● **Description of the task**: Copy exactly the lines of the records below, and only those lines, beginning with the line that contains "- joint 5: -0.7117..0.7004" and ending with the line that contains "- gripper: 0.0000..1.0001".

(Data entries)
=== Section Start ===

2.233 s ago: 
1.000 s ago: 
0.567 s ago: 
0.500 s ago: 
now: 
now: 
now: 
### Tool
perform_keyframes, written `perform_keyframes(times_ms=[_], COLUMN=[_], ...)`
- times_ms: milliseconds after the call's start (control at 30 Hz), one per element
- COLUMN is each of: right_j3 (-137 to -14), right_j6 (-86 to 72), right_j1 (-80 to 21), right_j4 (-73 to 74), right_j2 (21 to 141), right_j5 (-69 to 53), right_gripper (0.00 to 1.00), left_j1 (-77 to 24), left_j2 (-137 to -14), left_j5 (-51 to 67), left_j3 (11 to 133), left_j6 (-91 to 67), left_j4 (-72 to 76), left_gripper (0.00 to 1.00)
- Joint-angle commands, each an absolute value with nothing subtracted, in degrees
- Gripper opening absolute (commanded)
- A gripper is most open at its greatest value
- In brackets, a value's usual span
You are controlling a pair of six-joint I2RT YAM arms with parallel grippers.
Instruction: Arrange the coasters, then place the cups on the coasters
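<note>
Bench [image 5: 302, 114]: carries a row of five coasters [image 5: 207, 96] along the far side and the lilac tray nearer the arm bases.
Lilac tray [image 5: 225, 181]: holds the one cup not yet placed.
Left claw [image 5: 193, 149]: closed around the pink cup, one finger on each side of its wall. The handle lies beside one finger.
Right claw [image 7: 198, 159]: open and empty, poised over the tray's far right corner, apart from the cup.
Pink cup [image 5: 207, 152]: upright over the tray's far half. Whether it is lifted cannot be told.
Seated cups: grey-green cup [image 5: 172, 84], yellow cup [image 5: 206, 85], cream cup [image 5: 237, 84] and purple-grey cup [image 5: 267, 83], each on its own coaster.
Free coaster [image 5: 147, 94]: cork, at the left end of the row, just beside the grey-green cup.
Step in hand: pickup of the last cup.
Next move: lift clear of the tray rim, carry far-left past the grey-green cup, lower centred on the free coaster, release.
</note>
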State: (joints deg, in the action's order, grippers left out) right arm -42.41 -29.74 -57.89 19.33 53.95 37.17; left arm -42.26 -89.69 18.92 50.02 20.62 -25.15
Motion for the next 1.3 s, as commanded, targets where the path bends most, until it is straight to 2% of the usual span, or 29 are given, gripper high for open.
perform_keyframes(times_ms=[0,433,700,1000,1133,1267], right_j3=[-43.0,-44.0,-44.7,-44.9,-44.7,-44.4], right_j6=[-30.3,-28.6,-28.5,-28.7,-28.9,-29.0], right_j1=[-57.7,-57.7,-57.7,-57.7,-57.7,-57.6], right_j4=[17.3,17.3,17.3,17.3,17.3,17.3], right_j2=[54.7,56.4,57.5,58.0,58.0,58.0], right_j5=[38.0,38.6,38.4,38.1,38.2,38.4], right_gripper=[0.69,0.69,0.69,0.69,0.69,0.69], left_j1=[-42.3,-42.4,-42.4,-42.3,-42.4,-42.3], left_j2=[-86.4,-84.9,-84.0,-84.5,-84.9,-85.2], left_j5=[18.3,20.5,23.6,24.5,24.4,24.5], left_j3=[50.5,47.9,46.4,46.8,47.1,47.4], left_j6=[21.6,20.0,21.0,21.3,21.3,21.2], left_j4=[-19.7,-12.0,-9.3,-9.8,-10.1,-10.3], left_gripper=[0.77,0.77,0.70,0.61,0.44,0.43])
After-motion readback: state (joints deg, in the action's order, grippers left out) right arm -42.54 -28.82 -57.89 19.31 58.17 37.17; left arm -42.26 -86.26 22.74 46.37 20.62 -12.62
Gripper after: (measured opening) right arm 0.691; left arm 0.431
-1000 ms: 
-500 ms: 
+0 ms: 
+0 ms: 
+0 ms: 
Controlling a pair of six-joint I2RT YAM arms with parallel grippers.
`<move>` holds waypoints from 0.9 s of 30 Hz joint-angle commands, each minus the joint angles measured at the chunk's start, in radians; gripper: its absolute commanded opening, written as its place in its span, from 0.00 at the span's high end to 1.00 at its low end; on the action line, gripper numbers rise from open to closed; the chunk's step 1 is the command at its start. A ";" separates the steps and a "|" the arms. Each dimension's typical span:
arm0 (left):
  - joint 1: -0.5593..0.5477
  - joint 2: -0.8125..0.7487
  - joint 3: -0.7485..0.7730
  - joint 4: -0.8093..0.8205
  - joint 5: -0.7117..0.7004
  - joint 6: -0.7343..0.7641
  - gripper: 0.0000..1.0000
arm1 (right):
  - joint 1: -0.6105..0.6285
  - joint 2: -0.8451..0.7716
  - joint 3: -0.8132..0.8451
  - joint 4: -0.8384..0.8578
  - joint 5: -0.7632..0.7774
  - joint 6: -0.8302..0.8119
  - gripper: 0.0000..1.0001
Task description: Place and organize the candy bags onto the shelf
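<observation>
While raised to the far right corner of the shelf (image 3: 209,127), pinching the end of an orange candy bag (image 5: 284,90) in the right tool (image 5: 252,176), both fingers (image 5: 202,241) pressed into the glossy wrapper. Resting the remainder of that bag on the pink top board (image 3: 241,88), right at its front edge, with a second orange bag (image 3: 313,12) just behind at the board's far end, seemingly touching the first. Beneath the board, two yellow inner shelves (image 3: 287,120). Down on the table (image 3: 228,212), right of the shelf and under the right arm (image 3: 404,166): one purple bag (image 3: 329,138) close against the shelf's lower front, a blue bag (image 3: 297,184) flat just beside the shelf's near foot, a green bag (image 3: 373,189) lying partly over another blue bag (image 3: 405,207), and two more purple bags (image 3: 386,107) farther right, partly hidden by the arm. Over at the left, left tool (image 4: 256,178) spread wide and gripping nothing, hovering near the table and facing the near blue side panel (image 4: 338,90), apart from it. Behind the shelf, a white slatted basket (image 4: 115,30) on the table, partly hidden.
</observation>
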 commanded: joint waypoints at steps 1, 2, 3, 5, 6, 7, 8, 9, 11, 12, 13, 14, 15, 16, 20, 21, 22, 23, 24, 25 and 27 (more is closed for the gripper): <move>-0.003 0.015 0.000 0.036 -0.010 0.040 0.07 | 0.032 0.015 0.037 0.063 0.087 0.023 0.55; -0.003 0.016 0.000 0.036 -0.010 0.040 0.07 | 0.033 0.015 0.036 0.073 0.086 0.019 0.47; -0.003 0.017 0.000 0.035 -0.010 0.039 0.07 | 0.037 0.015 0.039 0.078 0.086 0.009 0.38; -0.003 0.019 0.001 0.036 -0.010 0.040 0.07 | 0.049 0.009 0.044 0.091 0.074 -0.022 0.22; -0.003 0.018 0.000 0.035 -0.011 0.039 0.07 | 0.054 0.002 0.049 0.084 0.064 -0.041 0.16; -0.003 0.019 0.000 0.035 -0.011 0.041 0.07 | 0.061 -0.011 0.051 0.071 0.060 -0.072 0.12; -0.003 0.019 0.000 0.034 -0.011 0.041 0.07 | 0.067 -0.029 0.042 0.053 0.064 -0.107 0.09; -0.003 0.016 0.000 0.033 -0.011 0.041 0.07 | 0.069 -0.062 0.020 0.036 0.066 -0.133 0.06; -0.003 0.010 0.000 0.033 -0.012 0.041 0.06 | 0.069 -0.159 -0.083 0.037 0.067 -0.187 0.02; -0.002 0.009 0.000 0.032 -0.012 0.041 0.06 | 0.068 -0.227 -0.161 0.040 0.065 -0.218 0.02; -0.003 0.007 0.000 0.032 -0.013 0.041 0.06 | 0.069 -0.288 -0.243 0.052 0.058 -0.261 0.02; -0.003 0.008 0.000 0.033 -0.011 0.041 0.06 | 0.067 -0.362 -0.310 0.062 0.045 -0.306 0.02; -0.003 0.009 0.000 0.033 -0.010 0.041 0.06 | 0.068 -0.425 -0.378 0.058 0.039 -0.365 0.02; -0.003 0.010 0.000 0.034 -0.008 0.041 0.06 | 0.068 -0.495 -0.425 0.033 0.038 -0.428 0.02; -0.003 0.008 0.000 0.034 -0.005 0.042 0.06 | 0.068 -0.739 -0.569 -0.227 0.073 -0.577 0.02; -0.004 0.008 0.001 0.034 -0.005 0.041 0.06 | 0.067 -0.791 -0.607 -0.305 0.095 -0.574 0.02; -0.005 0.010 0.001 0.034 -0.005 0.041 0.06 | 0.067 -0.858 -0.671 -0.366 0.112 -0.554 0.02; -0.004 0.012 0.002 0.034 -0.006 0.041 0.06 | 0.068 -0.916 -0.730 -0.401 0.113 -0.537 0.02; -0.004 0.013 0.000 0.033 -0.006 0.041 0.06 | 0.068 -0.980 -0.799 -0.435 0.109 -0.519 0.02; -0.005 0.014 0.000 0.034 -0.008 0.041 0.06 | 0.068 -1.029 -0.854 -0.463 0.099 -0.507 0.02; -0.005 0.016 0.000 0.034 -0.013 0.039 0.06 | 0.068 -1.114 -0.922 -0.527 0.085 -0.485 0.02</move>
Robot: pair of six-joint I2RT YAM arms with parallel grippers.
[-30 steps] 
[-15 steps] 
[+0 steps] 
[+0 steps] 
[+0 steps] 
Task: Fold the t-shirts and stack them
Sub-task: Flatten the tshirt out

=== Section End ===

● **Your solution**:
  - joint 5: -0.7117..0.7004
  - joint 6: -0.7343..0.7641
  - gripper: 0.0000..1.0000
arm1 (right):
  - joint 1: -0.6105..0.6285
  - joint 2: -0.8451..0.7716
  - joint 3: -0.8132..0.8451
  - joint 4: -0.8384..0.8578
  - joint 5: -0.7632..0.7774
  - joint 6: -0.8302..0.8119
  - gripper: 0.0000..1.0001

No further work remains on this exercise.